Spain is the new France. So I finally managed to read all of this phenomenal New York Times Magazine piece about how all the gastronomic innovation in Europe is now happening in Spain rather than in France. (If that link doesn't work for you, try this one.) Spanish food and wine has been coming on strong in America for a while now; twenty bucks will get you a really good Ribera del Duero, and you can buy the fabulous Idiazabal cheese at Whole Foods or Martin's. But that's not what all the young chefs in Europe are pishing over.
     Instead, they're all trying to copy the foams and "hot jellies" of Ferran Adrià, chef at the impossible-to-get-a-table-at El Bulli. Adrià seems to be this mad genius given to answering simple questions with odd, vaguely Delphic statements like, "It is either magic or it isn't." Adrià became a celebrity for using new kitchen technology to construct food in new ways, and he's still at it. Now that everyone is doing foams, he declares, "Foams are out -- for us. 'I have created something five times lighter than the foams. The new texture that I create is air." The work he does is highly abstract and mystifying to most of the Spanish restaurant-going public, but in some circles he's considered the best chef in the world.
     The downside of all this is that there seems to be a fairly high B.S. factor among some of Adrià's acolytes. At one point, the Times writer eats at one such chef's restaurant and hates it.

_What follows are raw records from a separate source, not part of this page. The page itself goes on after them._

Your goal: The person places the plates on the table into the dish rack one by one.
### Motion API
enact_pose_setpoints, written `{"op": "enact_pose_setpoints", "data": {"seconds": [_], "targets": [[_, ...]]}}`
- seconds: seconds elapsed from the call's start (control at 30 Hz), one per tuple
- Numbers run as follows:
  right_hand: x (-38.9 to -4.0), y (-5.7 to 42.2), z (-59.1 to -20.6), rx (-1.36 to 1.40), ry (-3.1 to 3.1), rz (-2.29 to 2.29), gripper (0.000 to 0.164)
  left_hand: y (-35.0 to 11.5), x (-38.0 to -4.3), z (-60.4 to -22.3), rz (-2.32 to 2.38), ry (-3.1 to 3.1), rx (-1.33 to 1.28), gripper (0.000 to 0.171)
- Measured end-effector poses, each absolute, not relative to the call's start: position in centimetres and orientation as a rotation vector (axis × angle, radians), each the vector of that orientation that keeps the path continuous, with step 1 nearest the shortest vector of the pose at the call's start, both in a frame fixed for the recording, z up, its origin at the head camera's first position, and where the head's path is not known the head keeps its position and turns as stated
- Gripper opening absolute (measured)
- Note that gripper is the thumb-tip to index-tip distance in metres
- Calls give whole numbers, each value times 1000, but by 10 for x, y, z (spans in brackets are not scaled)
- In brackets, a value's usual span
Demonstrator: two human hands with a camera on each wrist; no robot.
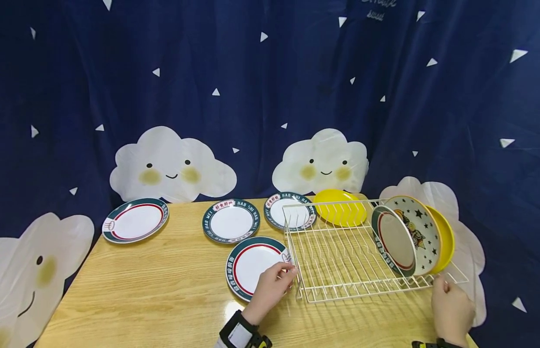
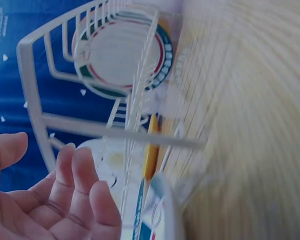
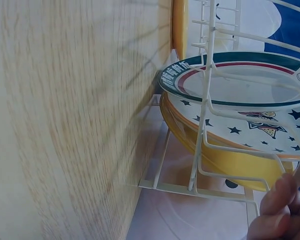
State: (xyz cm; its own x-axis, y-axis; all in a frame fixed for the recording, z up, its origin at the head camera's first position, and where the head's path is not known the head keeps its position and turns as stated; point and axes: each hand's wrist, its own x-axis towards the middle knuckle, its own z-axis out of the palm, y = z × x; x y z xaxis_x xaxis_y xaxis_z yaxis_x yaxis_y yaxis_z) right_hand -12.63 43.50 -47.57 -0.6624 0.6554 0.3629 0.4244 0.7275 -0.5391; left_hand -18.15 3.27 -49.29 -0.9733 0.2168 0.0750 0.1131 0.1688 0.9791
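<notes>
grip of left hand (image 1: 270,286) hangs parted, holding nothing, beside the rack (image 1: 365,294), whose corner the right hand (image 1: 452,305) pinches.

Light is even and fairly bright in the head view, which is mostly sharp. A white glare spot sits on the wooden table (image 1: 156,295), left of the wire dish rack (image 1: 339,256), whose soft striped shadows fall toward the near side. The left wrist view is hazy and smeared; the right, clearer.
</notes>
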Motion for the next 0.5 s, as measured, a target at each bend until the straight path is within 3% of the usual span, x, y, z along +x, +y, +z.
{"op": "enact_pose_setpoints", "data": {"seconds": [0.2,0.5], "targets": [[-128,433,-480,-789,-2312,592,49,-1,-187,-496,1905,2509,221,28],[-130,434,-484,-777,-2260,596,48,-62,-199,-507,1873,2734,-220,28]]}}
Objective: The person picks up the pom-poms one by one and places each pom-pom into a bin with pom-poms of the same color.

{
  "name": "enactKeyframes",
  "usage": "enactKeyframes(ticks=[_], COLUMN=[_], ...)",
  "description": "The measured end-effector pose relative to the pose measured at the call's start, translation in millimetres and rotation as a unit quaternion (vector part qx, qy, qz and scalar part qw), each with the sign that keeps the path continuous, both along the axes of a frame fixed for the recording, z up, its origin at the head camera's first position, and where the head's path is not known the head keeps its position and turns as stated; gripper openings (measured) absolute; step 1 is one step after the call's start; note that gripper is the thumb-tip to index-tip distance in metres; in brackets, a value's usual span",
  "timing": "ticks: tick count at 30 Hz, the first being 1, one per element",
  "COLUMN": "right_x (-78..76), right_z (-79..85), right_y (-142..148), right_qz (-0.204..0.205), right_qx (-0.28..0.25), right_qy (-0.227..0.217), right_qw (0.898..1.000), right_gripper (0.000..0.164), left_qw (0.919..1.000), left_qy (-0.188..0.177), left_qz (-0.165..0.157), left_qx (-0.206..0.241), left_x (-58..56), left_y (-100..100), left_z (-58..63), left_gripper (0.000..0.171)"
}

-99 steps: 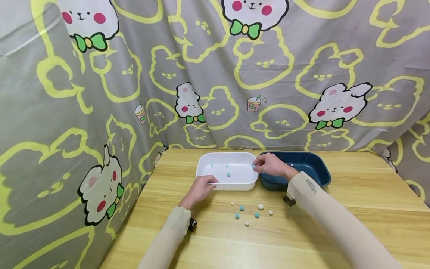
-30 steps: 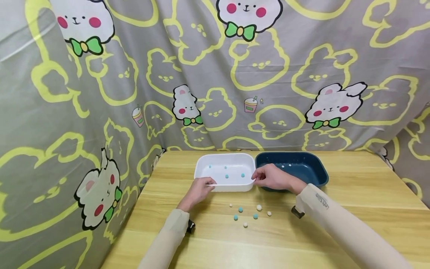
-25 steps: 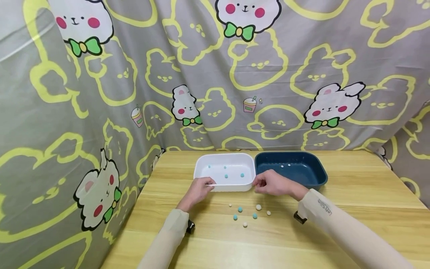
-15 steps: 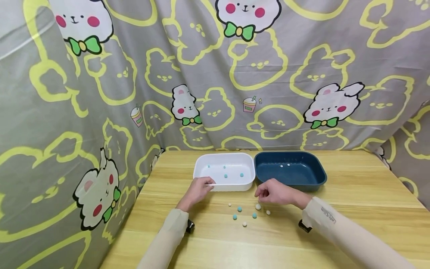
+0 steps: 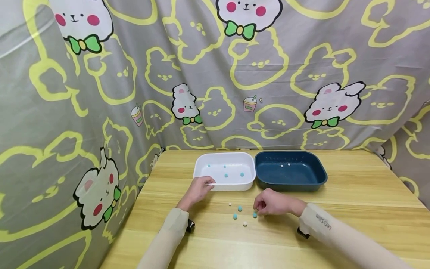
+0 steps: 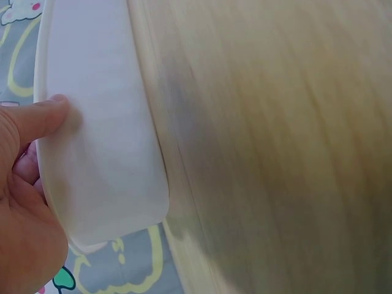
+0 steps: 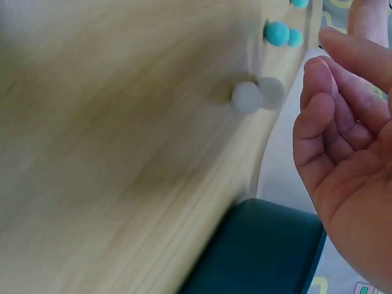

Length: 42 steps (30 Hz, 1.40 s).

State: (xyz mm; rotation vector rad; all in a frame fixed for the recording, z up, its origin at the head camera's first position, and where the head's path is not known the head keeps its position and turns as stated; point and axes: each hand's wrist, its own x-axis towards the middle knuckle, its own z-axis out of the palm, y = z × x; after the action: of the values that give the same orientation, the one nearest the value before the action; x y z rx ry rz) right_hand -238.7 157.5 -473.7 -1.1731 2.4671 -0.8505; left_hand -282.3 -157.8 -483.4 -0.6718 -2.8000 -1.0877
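Note:
My left hand [image 5: 197,190] grips the front rim of the white tray [image 5: 236,187], thumb on the outer wall [image 6: 104,165] and fingers behind the rim. Several small teal balls lie in that tray, one of them [image 5: 242,174] near its right side. On the wooden table my right hand [image 5: 275,201] hovers low over loose balls, beside a teal ball [image 5: 254,215]. From the right wrist, two white balls [image 7: 247,98] appear on the table, apart from the hand; the head view hides them behind it. Its lower fingers curl, while thumb and forefinger stand apart with nothing visible between them.
A navy tray [image 5: 290,185] stands right against the white one, with two white balls [image 5: 285,165] inside. More teal balls [image 5: 240,208] and white balls [image 5: 245,223] are scattered in front of the trays. A patterned curtain [image 5: 268,74] hangs behind the table.
The teal ball that my right hand held earlier now lies in the white tray. That hand has come down from the trays toward the loose balls. My left hand stays on the rim.

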Motion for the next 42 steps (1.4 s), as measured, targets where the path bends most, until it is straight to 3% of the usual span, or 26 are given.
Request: enactKeyframes(ticks=[9,17,23,42], right_x=[1.0,1.1,2.4,3.2], right_z=[-3.9,-5.4,-6.6,-7.4], right_y=[-7,-10,-11,-12], right_qz=[0.026,0.032,0.04,0.032], right_qx=[0.011,0.033,0.043,0.039], right_qy=[0.032,0.024,0.043,0.048], right_qw=[0.999,0.999,0.997,0.998], right_gripper=[0.009,0.009,0.007,0.008], left_qw=[0.9999,0.9992,1.0,0.9999], left_qy=[0.013,0.036,0.005,0.014], left_qz=[-0.004,-0.018,-0.005,-0.002], left_qx=[-0.001,0.007,0.003,0.0], left_x=[-0.6,-0.2,1.1,1.6], left_y=[2,1,2,2], left_z=[1.8,-0.4,1.4,0.4], left_gripper=[0.008,0.009,0.007,0.007])
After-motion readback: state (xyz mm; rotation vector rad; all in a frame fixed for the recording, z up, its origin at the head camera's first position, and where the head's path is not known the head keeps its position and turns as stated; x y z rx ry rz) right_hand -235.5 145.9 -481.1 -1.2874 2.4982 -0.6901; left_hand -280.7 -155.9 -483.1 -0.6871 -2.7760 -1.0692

"A carpaccio of scallops, shrimp and duck liver, with a dollop of green apple puree and a ring of smoked aioli, typified the problem. "When you eat this in your mouth, the texture is raw," explained [the chef]. "But at the same time, I trick your brain with the flavor of the mayonnaise that is roasted." My brain was not tricked. The mushy textures of the three components trumped any suggestion that they had been roasted.

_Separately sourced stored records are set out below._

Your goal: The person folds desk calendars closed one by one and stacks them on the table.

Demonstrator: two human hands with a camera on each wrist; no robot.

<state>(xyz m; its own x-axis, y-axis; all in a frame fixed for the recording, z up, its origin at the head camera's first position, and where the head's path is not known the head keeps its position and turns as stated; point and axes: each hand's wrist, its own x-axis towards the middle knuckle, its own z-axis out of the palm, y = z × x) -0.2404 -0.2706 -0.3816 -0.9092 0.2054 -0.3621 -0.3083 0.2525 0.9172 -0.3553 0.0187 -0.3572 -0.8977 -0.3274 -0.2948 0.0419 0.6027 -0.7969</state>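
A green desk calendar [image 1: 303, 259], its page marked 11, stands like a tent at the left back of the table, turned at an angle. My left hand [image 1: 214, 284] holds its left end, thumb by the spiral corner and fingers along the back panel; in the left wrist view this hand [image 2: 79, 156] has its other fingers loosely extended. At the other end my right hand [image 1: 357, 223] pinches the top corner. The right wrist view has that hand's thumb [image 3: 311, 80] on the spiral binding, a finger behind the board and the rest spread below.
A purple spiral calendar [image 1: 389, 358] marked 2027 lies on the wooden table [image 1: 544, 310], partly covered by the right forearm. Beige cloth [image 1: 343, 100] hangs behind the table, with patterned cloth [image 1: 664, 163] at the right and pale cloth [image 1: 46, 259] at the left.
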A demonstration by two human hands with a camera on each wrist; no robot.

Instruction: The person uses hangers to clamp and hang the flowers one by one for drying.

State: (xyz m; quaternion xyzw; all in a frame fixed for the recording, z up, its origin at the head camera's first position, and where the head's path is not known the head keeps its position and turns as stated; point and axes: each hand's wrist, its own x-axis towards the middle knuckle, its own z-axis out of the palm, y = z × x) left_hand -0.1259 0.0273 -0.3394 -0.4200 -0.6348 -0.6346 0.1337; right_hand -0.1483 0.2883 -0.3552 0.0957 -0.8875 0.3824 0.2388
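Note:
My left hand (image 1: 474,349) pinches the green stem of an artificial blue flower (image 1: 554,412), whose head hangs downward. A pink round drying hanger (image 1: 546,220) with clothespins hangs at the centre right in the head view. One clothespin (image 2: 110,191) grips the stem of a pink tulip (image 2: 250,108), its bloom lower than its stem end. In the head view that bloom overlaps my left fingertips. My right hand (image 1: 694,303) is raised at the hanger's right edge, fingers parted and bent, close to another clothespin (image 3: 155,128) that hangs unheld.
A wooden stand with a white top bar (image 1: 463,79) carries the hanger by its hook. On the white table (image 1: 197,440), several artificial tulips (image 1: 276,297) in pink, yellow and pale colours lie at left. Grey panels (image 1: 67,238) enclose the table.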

Another issue is that some of these chefs don't really care whether people like their food or not. "Picasso would never have painted as he did if he cared whether people liked his painting," sniffs one of them.

 


Tuesday, August 05, 2003

Washington Merlot. I decided to give wines from the Pacific Northwest another shot while in the Seattle area the last few days. I went with an Argyle Pinot Noir at one dinner after passing on a Pinot from another Oregon winery. The Argyle had a tad more body than the first, but both were kind of watery and nondescript. The bottom line is I consider myself even less of a fan of these wines than before. I had better luck Monday while sampling two Washington state Merlots at a tasting room near the big downtown market. I tried a 2000 Harlequin Merlot and then a 2000 Klipsun Merlot from Wilrdige Winery. Both were delicate and complex, far drier than most California wines as we've sometimes said. While the Washington wines are less accessible than some wines, I left intrigued. To enjoy these Merlots, you probably have to commit to them -- I think they're an acquired taste. I've decided I'm going to give them a shot. I probably would have bought the Klipsun, but I thought it was a bit overpriced at $29.